Task to carry out:
Don't include any picture when you restate the data word for word.

Supplied material:
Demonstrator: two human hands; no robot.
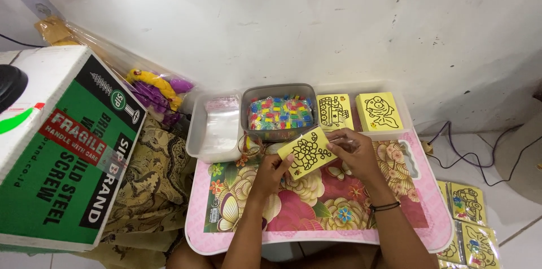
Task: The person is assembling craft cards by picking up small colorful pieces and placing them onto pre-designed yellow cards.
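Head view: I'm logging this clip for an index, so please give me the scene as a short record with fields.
surface: small pink tray table with floral print
left hand: grips lower left edge of yellow card
right hand: holds card's right side, black band on wrist
card: yellow with black outline drawing, tilted, lifted above table
behind card: clear tray of plastic bags, grey tub of coloured bits, two stacks of yellow cards
left of table: green and white carton
floor, right: packed cards

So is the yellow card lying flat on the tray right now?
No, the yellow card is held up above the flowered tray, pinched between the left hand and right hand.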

Exercise result:
Demonstrator: two human hands; no robot.
Task: The person is assembling craft cards by picking up small colorful pieces and placing them onto pre-designed yellow cards.
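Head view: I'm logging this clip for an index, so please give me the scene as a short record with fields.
surface: small pink tray table with floral print
left hand: grips lower left edge of yellow card
right hand: holds card's right side, black band on wrist
card: yellow with black outline drawing, tilted, lifted above table
behind card: clear tray of plastic bags, grey tub of coloured bits, two stacks of yellow cards
left of table: green and white carton
floor, right: packed cards

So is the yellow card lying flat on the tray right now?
No, the yellow card is held up above the flowered tray, pinched between the left hand and right hand.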

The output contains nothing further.